As simple as it sounds, the beauty is in the execution. Trying hard sounds simple, but across a full off-season, a large roster takes relentless coaching and nudging (future article) the environment in a direction that promotes it.
It is also a skill. Athletes who have been trained in compensatory acceleration training for multiple years produce noticeably different bar speeds than those new to the concept at identical percentages. The nervous system learns to execute it. The pattern becomes embedded.
What This Means for Athletic Development
Put it all together.
An athlete who has trained dynamic effort consistently, sub-maximal loads, moved with maximal velocity, using accommodating resistance, with deliberate execution, over the course of multiple years develops a fundamentally different neuromuscular profile than one who has only maxed out.
The differences are not subtle.
Rate coding is elevated. Motor neurons fire faster. Force production onset is earlier. Pattern coding is sharp. Multi-joint movements are coordinated. The sequence is efficient at high velocities. Number coding is maintained through integrated max effort work. Peak force capacity is not sacrificed. The acceleration curve is complete. Force is produced through the entire range of motion, not just initiated and decelerated. · The skill of moving fast is trained. It compounds over years the same way technical skill in any sport does.
The most direct translation to athletic performance is in the ability to produce force in short time windows. These are the qualities sport actually demands.
An offensive or defensive lineman who can produce force faster than their opponent is often able to overtake their opponent when they have the requisite levels of max strength.

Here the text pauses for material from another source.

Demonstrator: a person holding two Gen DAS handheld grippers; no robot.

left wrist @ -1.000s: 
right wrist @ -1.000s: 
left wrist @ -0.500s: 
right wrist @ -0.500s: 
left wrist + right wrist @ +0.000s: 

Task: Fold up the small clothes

Athletic Transfer = Max Strength + RFD + Neural Coordination
Max effort trains peak force. Dynamic effort trains how fast that force gets expressed. Accommodating resistance extends the acceleration window. Intent makes it a habit. All four are required. None are optional.
The Bottom Line
Most programs produce stronger athletes.
Few produce faster, more explosive athletes who improve at their sport.
The gap is not a mystery.
If all your training effort goes toward moving heavy loads slowly, you are developing one quality at the expense of others.
Dynamic effort training closes that gap.
Sub-maximal loads. Maximal bar speed. Accommodating resistance to eliminate the deceleration window. Intent is the daily operating principle.
It is not a light day. It is not a recovery session. It is a deliberate attack on the neural qualities that determine how much of your strength actually shows up on the field.
Build the ceiling with max effort work.
Build the ability to reach it with dynamic effort.
Do both consistently, over years, with real intent on every rep.
Great work! Can’t wait for the relentless coaching article.
What do you think of sprints, jumps, & throws as “dynamic effort”?